Un contexte militaire à l’avantage de Staline
En ce début d’année 1945, le rapport de force est en faveur de l’Union soviétique. L’Armée rouge est à 80 kilomètres de Berlin, tandis que les forces américaines et britanniques sont retardées par l’offensive allemande dans les Ardennes. Staline impose Yalta comme lieu de réunion, s’assurant un avantage logistique et une surveillance accrue des discussions.

Les décisions clés de Yalta
Trois grandes questions sont abordées lors du sommet :
- L’organisation des Nations unies : Les Alliés se mettent d’accord sur la création de l’ONU, dont la conférence inaugurale se tiendra à San Francisco en avril 1945.
- La guerre contre le Japon : Staline promet d’engager l’URSS contre le Japon dans les trois mois suivant la capitulation allemande, en échange de territoires stratégiques en Asie.

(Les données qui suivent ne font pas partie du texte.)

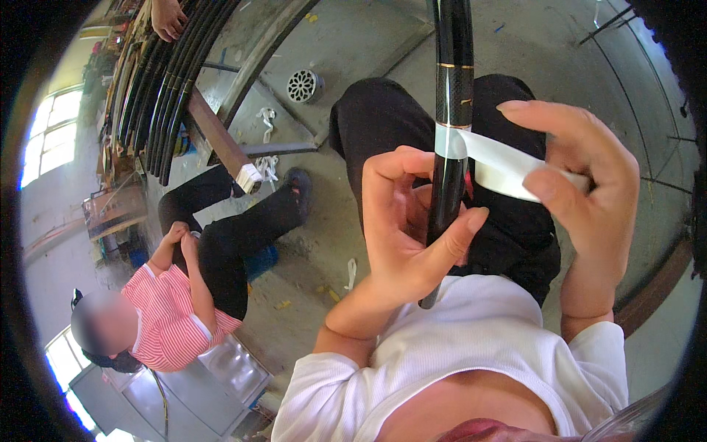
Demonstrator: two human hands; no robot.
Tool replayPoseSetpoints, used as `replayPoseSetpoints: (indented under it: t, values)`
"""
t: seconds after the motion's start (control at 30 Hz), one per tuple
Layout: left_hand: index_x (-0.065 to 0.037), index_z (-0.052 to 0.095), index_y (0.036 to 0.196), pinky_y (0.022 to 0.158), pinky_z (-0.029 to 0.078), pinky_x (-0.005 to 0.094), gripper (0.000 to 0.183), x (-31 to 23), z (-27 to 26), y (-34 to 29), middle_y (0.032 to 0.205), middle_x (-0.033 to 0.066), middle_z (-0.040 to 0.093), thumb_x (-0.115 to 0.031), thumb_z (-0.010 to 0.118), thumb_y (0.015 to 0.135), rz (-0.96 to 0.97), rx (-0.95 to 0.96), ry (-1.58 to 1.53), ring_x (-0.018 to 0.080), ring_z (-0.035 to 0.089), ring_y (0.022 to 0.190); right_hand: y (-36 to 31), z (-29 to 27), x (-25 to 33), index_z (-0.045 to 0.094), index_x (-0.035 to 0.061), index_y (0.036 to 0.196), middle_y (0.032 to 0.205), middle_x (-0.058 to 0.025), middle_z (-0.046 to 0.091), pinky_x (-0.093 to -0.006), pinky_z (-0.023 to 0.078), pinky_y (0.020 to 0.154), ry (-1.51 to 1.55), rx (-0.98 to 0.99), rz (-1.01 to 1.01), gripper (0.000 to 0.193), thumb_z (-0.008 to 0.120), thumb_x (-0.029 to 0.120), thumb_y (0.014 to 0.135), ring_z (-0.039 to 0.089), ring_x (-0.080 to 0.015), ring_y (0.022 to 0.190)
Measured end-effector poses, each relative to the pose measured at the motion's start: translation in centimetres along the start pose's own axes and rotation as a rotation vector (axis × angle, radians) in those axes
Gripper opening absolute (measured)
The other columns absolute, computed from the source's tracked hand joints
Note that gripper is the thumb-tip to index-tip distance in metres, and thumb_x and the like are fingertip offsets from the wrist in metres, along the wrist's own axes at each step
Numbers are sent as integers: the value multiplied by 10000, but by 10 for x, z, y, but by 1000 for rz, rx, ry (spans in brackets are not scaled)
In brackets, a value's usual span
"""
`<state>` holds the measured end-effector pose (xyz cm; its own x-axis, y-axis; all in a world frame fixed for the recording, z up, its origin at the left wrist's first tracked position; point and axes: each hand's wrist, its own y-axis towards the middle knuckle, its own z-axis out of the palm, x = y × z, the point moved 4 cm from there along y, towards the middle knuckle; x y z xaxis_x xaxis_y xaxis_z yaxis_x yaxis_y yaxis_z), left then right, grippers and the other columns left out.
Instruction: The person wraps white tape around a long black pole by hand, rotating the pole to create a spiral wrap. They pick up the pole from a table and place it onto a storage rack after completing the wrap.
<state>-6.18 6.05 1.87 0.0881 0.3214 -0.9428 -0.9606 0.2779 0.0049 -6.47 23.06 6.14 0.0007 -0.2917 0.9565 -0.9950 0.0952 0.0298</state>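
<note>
Glossy black rod (pixel 454 92), ringed in gold, held lengthwise before the torso and over the lap, its lower end near the white shirt (pixel 471 331). On its shaft, a pale band (pixel 450 142), with a white tape strip (pixel 507 163) leading off to the right.

Left hand (pixel 401 247): wrapped around the shaft below the band, thumb on the near side, other fingers partly hidden; apparently so placed to steady the rod without covering the band. Right hand (pixel 593 162): strip pinched under the thumb, index finger raised clear, remaining fingers partly hidden; set apart from the rod, presumably to keep the strip extended and off the shaft.

Beneath, black trousers (pixel 379 110), knees parted to either side of the rod, probably for elbow and working room.

Farther left, on the grey floor (pixel 317 236), a round fitting with petal-shaped holes (pixel 301 86) and a crumpled white scrap (pixel 266 121). Beyond, a bundle of black rods (pixel 171 88) side by side, near a brown beam (pixel 217 136); at the bundle's upper end, another person's hand (pixel 169 20). Lower left, a seated co-worker in a red-striped shirt (pixel 173 309), hands together over the lap, contents impossible to tell.
</note>
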Motion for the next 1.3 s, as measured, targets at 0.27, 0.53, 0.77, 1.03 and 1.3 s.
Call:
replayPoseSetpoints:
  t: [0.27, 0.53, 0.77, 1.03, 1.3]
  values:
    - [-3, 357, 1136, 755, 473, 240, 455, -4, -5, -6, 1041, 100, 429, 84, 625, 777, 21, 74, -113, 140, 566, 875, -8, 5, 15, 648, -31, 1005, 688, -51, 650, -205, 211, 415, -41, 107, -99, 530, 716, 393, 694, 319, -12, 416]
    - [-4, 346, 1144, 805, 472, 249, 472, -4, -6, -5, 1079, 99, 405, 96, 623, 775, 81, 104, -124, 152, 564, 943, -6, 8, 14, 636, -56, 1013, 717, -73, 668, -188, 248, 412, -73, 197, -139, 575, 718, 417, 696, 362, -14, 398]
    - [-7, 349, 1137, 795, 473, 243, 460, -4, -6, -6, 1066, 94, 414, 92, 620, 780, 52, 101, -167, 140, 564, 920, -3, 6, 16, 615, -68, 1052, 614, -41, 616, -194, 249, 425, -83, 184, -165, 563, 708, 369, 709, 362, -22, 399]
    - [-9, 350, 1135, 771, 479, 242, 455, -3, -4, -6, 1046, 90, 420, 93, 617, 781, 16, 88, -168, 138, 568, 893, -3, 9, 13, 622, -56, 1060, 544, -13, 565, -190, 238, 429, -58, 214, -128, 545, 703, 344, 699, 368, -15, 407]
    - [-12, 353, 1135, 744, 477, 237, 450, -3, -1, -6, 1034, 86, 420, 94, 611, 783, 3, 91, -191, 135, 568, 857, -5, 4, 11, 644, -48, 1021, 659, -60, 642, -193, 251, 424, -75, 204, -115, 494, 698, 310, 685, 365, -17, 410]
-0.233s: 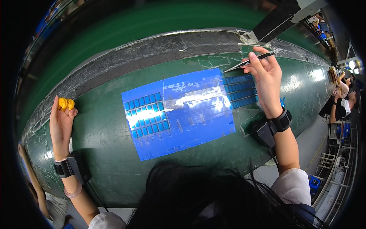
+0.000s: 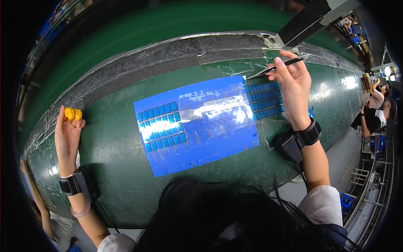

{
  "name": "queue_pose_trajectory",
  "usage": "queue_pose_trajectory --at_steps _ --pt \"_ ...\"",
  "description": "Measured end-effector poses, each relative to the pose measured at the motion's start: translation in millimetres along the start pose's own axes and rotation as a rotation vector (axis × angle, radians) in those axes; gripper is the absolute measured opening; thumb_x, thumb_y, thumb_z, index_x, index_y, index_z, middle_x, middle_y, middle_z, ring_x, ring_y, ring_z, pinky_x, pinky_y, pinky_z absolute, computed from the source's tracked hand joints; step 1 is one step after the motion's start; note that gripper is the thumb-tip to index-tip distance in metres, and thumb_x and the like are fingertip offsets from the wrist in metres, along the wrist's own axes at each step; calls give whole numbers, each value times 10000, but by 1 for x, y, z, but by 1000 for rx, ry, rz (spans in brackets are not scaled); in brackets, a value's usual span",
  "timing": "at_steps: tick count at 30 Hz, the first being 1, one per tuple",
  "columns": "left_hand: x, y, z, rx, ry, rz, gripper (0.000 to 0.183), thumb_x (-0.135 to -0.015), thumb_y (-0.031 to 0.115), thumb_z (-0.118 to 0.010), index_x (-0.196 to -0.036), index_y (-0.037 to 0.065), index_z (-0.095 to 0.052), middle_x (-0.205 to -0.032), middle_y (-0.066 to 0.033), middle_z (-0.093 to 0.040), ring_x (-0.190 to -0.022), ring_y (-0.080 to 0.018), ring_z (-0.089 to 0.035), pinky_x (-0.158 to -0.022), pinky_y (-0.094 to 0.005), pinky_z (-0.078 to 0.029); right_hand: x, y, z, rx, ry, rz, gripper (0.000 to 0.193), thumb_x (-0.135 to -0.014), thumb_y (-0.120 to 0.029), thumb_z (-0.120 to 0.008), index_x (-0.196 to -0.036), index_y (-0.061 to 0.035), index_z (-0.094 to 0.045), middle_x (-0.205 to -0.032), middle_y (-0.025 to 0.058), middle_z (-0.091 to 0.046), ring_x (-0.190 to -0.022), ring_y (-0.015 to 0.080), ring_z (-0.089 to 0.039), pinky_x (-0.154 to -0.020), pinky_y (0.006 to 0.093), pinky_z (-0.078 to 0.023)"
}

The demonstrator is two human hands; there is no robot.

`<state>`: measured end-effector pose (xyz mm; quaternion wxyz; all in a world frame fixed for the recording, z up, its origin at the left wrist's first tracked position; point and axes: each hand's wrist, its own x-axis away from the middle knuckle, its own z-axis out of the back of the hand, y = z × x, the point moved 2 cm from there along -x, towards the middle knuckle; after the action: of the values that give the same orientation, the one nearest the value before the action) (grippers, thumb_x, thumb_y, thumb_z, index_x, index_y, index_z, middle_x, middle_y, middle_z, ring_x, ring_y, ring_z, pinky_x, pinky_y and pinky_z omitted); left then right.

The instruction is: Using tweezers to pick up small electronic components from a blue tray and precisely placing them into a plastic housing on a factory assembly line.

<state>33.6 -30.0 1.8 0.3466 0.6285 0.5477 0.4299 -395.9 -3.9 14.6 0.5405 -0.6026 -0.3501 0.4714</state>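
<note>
My right hand (image 2: pixel 296 86) is closed on a pair of dark tweezers (image 2: pixel 275 68), pinched between thumb and fingers. The thin tips point left, near the top right corner of a blue sheet (image 2: pixel 205 149). Small shiny blue rectangular pieces (image 2: pixel 161 126) lie in rows on the sheet's left part, partly washed out by glare. More blue pieces (image 2: pixel 264 101) sit in rows beside its right edge, below the tweezers. My left hand (image 2: pixel 68 140) is raised at the far left, away from the sheet. Yellow finger cots (image 2: pixel 73 114) appear to cover two of its fingertips; I see nothing held there.
A green worktable (image 2: pixel 113 138) lies under everything, with a dark taped strip (image 2: pixel 159 59) along its far side. A dark post (image 2: pixel 304 23) rises at the far right. Wrist devices (image 2: pixel 289 147) sit on both my forearms. Other people are at the left and right edges.
My right hand and the tweezers have shifted very slightly right. My left hand and the blue pieces stay put. A person at the far right has moved an arm.
</note>
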Motion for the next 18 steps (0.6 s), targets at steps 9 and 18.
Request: queue_pose_trajectory --at_steps 9,18 --pt "0 0 3 3 -26 5 159 -827 199 -385 -850 44 -415 -732 -44 -426 -597 -105 -393 -585 -247 -333 1 0 -1 9 7 17 262 -744 -82 -525 -955 31 -418 -711 120 -542 -586 124 -532 -564 208 -423" --pt "0 -1 2 -1 -10 0 161 -825 202 -390 -849 46 -419 -733 -40 -431 -596 -102 -401 -583 -246 -335 1 -4 2 12 45 52 268 -742 -85 -528 -956 33 -418 -712 119 -537 -580 116 -522 -567 212 -414"
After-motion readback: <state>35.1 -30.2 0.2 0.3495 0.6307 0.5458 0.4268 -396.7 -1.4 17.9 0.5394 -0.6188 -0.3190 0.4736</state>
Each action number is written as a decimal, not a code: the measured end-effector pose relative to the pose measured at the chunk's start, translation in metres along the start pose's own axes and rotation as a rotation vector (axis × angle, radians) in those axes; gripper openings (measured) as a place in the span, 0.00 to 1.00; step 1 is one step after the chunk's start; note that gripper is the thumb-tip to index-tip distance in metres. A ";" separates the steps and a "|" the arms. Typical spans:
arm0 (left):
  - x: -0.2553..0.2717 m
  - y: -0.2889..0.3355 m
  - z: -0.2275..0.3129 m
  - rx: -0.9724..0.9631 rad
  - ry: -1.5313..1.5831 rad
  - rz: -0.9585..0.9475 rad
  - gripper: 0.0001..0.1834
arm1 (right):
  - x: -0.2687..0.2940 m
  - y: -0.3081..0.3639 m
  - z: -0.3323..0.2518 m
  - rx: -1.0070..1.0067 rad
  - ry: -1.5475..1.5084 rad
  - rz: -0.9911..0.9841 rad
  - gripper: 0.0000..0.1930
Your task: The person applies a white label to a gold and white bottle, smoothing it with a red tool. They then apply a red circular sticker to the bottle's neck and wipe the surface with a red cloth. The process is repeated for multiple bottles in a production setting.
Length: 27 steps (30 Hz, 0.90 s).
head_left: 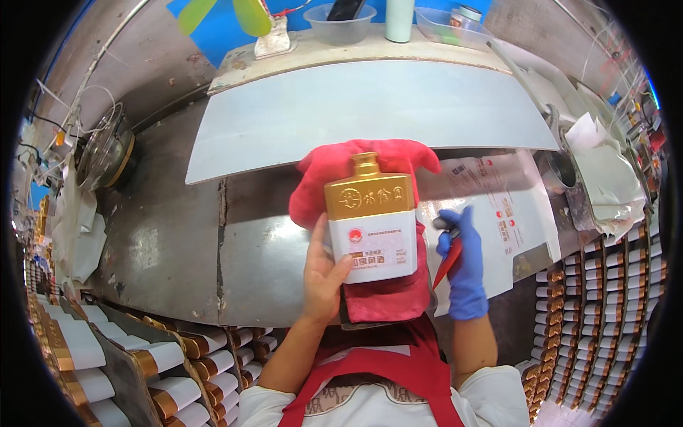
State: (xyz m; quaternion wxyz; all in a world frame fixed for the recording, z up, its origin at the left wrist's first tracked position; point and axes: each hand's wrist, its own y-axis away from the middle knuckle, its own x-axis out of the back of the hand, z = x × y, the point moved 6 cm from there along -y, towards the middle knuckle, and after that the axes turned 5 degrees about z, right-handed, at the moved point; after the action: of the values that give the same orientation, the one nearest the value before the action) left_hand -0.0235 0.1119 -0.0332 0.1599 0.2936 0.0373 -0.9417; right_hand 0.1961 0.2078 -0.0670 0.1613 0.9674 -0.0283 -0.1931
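A flat flask-shaped bottle (377,245), gold at the neck and shoulder and white below, stands out in front of me with a printed label on its white face. My bare left hand (324,277) grips its lower left side, thumb across the front. Under and behind the bottle is a red cloth pad (388,304). Just right of it, my blue-gloved right hand (466,267) is closed around a red, flat tool (447,265) with a dark end; its exact kind is unclear. Beyond that hand lies a translucent sheet of printed labels (498,206).
A pale board (356,107) spans the far side of the metal table (156,235). Behind it are a clear plastic bowl (340,28), a green cylinder (400,20) and a small fan (256,21). Racks of gold-and-white bottles (597,320) flank me. Crumpled paper (605,171) hangs at right.
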 end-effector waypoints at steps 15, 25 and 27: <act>-0.012 0.006 0.006 -0.064 -0.279 -0.208 0.59 | -0.017 0.061 -0.069 0.351 0.417 -0.075 0.30; 0.009 -0.010 0.000 -0.096 -0.147 -0.094 0.41 | -0.038 0.059 -0.067 0.302 0.440 -0.228 0.23; 0.007 -0.015 0.001 -0.103 -0.248 -0.085 0.39 | -0.035 0.050 -0.066 0.281 0.382 -0.213 0.22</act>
State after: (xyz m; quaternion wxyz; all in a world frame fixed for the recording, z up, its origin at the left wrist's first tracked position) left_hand -0.0347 0.1236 -0.0366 0.1382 0.1646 0.0777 -0.9735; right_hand 0.1892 0.1845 0.0197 0.0063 0.9968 0.0781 -0.0170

- L’Europe de l’après-guerre : L’Allemagne sera divisée en quatre zones d’occupation (une pour la France, malgré l’absence de De Gaulle à la table des négociations). Concernant la Pologne, les Soviétiques imposent leurs vues, intégrant les communistes du Comité de Lublin dans le gouvernement polonais et fixant la frontière orientale à la ligne Curzon.
Un partage déjà acté avant Yalta
L’idée d’un partage du monde à Yalta est en réalité une exagération. Dès 1943, Roosevelt et Churchill avaient reconnu le fait accompli : l’URSS conserverait les territoires annexés en 1939-1940, et son influence en Europe centrale serait une réalité dictée par la présence militaire soviétique. L’accord de Moscou de 1944 avait déjà tracé les grandes lignes du futur équilibre des puissances.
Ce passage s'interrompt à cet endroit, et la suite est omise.